Problem details: Begin at the top of the following data. Copy each line exactly until you have copied the line containing "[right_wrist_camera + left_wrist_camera".

---------- Materials provided ----------

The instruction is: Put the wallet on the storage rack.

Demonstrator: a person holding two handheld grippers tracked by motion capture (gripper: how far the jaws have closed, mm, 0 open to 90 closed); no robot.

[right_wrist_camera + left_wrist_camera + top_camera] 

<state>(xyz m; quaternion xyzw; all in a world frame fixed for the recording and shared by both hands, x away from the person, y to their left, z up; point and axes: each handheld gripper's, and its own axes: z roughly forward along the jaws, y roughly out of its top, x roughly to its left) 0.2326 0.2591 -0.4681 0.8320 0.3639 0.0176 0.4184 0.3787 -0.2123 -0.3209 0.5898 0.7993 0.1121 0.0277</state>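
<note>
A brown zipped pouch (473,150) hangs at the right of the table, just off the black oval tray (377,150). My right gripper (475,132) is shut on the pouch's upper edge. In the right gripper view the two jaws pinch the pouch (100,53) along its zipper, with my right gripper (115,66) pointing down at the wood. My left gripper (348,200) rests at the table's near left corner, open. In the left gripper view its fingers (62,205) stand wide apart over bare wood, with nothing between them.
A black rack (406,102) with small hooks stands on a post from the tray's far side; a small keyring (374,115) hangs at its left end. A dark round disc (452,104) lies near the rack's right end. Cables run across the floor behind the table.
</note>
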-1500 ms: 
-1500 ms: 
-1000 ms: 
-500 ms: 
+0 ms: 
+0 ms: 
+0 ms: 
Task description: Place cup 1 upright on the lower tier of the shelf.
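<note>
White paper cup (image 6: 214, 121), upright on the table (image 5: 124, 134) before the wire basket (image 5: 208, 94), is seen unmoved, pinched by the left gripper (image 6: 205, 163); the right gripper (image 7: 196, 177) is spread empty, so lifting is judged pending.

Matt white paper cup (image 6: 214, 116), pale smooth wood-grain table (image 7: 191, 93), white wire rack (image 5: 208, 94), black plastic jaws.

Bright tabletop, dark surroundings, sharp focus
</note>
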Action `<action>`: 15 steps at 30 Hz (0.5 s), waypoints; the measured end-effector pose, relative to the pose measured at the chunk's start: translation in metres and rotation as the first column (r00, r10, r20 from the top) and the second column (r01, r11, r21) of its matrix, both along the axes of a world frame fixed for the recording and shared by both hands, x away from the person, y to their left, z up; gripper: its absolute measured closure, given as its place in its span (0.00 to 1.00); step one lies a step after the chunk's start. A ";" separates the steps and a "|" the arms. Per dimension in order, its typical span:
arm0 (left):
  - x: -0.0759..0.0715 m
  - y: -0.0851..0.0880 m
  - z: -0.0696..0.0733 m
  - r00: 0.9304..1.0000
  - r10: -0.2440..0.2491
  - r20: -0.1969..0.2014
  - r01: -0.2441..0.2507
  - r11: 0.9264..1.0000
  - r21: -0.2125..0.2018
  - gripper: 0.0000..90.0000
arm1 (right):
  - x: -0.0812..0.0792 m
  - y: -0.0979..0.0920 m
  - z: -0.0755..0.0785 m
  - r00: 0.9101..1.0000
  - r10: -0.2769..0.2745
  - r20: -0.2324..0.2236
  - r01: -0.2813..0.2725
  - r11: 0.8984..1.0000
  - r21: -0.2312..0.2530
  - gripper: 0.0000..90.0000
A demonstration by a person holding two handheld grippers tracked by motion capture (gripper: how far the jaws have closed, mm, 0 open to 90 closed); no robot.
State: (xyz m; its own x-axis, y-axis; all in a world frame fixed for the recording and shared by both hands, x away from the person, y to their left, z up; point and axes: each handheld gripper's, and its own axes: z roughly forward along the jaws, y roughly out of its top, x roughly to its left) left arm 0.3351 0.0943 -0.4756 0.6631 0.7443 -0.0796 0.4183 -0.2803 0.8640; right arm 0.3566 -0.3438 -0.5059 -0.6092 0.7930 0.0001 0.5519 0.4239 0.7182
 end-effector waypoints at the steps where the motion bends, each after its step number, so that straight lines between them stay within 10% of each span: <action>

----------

Response to this exercise:
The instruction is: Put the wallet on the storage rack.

Demonstrator: a person holding two handheld grippers tracked by motion capture (gripper: how far the jaws have closed, mm, 0 open to 90 closed); no robot.

[right_wrist_camera + left_wrist_camera + top_camera] 

Nothing remains open in this exercise.